Reformers say its successes as an almost all-charter, state-controlled district make it a model for other failing urban school systems. Charter school opponents and unions point to what has happened here as proof that the reformers’ goal is just to privatize education and strip families of their voice in local schools across the country.
Now comes another big moment in the New Orleans story: The governor is expected soon to sign legislation returning the city’s schools to the locally elected school board for the first time since Hurricane Katrina in 2005.
The article goes on to mention that the new proposed model of governance splits the powers of the charter school operators and the school board.
“The schools will keep the flexibility and autonomy, particularly over hiring and teaching, that have made charters most unlike traditional public schools. But the board becomes manager and regulator, making sure schools abide by policies meant to ensure equity and provide broad services, like managing the cost of particularly expensive special education students, that individual schools might not have the capacity or desire to do.
Cities from Boston to Los Angeles are locked in fierce fights over charter schools, which critics say siphon off money and the most engaged families from local districts, while skimming the best students and steering away the most challenging — not always with better results.

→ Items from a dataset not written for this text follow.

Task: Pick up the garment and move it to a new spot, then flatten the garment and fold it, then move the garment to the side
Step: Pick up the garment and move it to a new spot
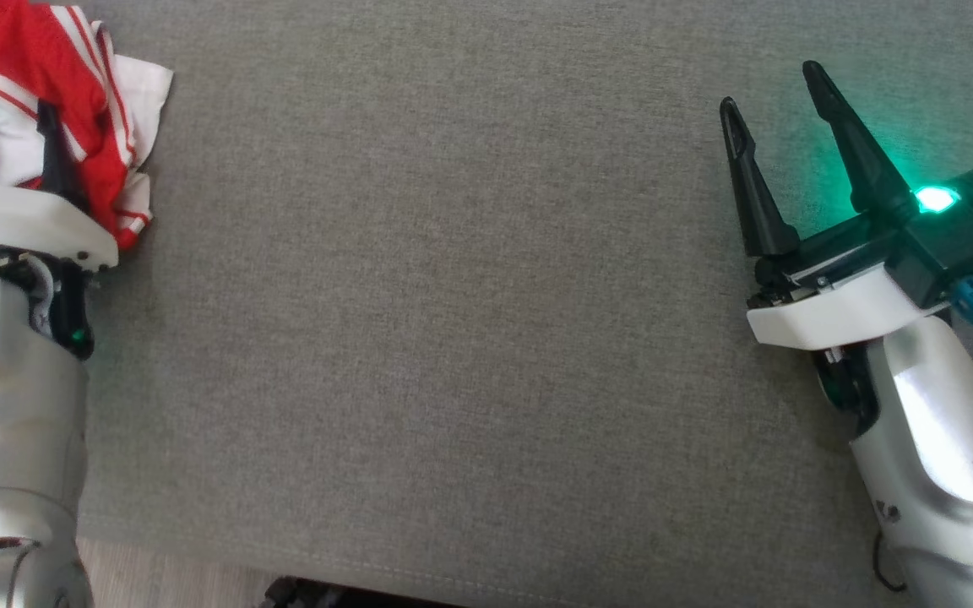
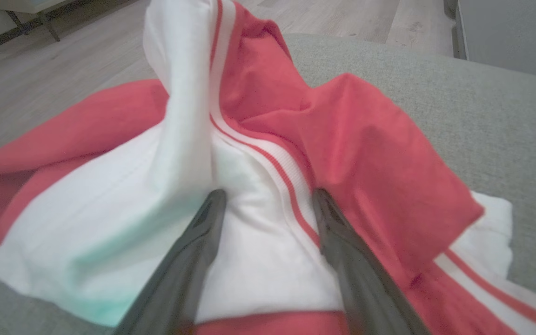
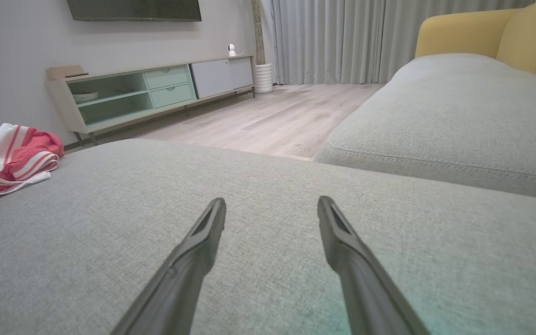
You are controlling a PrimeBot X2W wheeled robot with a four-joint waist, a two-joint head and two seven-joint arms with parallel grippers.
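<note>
- The garment (image 1: 22, 51), a red piece with white panels and stripes, lay crumpled in a heap at the far left corner of the grey sofa cushion (image 1: 453, 338), close to its edge.
- The left hand (image 1: 15, 118) was right at the heap, its two dark fingers spread wide and pointing into the cloth. In the left wrist view a white fold with a red stripe lay between the fingers, which had not closed on it.
- The right hand (image 1: 771, 84) hovered over bare cushion at the far right, its fingers equally wide and holding nothing. The garment lay well apart from it, across the whole cushion to its left.
- The left arm was therefore plainly the nearer one, and the first pick-up looked to be its job.
- The heap was bunched, with one white ridge standing up beyond the fingertips, so no long axis could be read from it.
- The likely next step was to close the left fingers on the fold between them and carry the garment right, toward the open middle of the cushion.
- A risk was catching only one thin layer, which would leave the rest trailing near the cushion's edge.
</note>
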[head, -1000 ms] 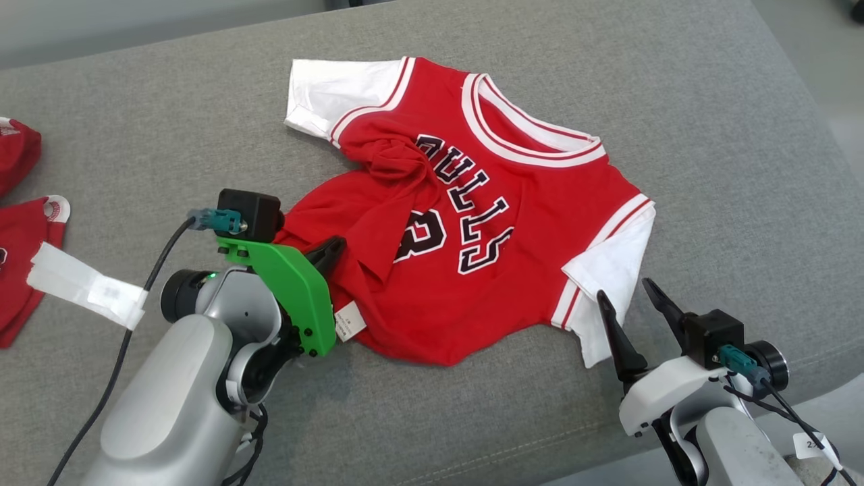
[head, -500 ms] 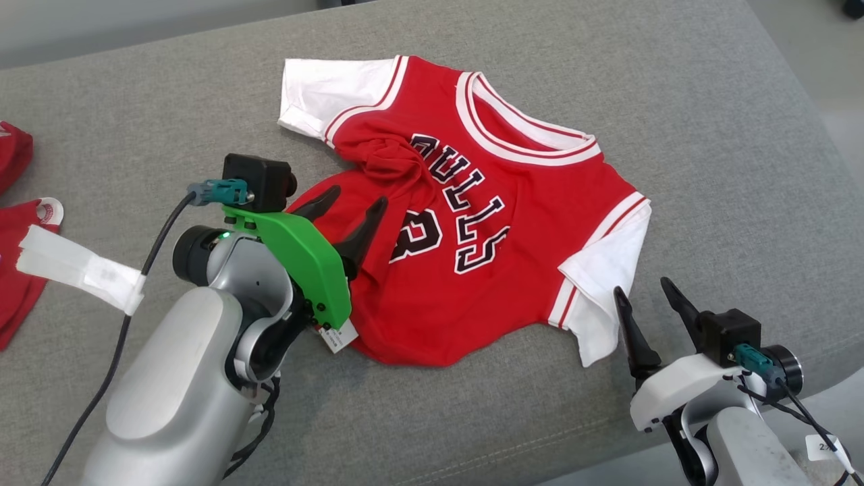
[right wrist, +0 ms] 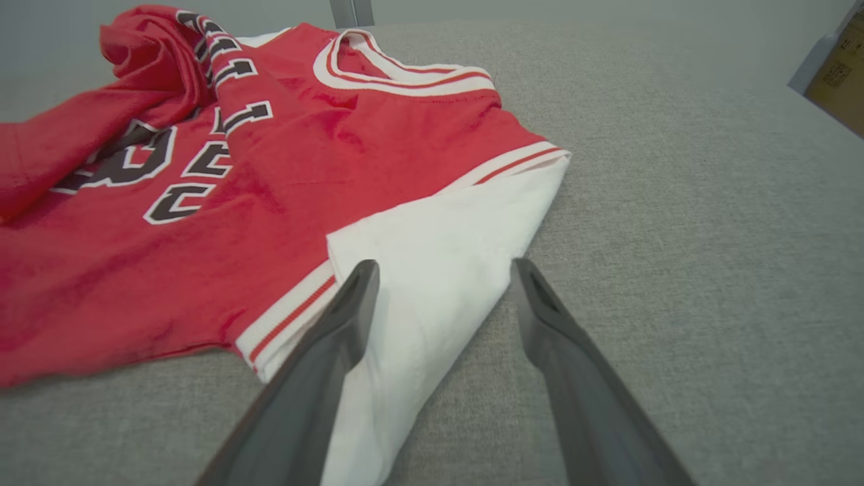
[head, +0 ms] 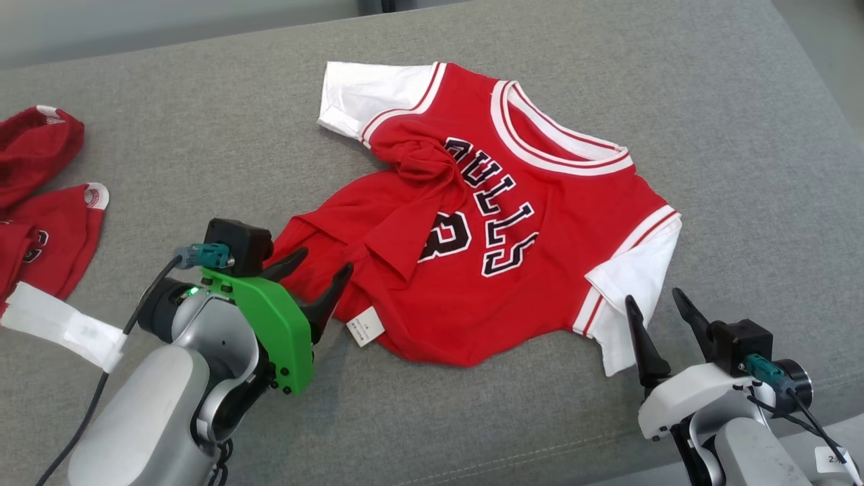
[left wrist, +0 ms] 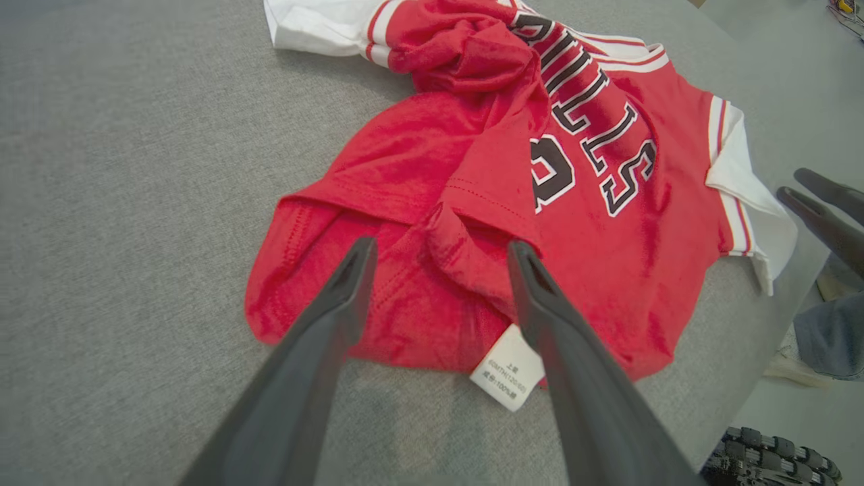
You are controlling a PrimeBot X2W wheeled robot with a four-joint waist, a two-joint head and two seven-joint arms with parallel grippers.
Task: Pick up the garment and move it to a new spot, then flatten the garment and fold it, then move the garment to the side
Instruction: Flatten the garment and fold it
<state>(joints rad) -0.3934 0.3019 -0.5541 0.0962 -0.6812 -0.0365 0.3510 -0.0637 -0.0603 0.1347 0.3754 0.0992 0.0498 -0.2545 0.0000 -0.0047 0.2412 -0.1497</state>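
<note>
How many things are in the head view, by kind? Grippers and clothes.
Grippers: 2, left gripper and right gripper, both open
Laid-out jersey: 1
Left-edge pile of red clothes: 1, pieces can't be told apart
Total: 4

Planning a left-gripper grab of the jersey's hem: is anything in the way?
Nothing visible. The left gripper is open, fingertips right at the crumpled red hem of the jersey; its own white label lies beside one finger, no obstacle.
</note>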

Families in districts with majorities of poor black and Latino children are increasingly pushing back against educator recruitment groups like Teach for America, scorning their efforts as education tourism for privileged Ivy Leaguers.
People here say the national debate does not fit some of the nuances of the divide in New Orleans. For one thing, the local board itself runs its own share of charter schools. But what has resonated broadly here is the sense that changes to the schools were done to the city’s residents, not with them.”
The article concludes by quoting a charter school operator.
“Those who have in the past resisted a return to local control say they now believe the changes here cannot be sustained without greater involvement from people who actually live here.
“It would be a shame,” said Ben Kleban, the founder of New Orleans College Prep, a charter network, “if our message to the rest of the country was that the only way to reform a school system is to seize control from local people.”
This next phase of the New Orleans and the charter school movement will be watched carefully by education policy makers throughout the country.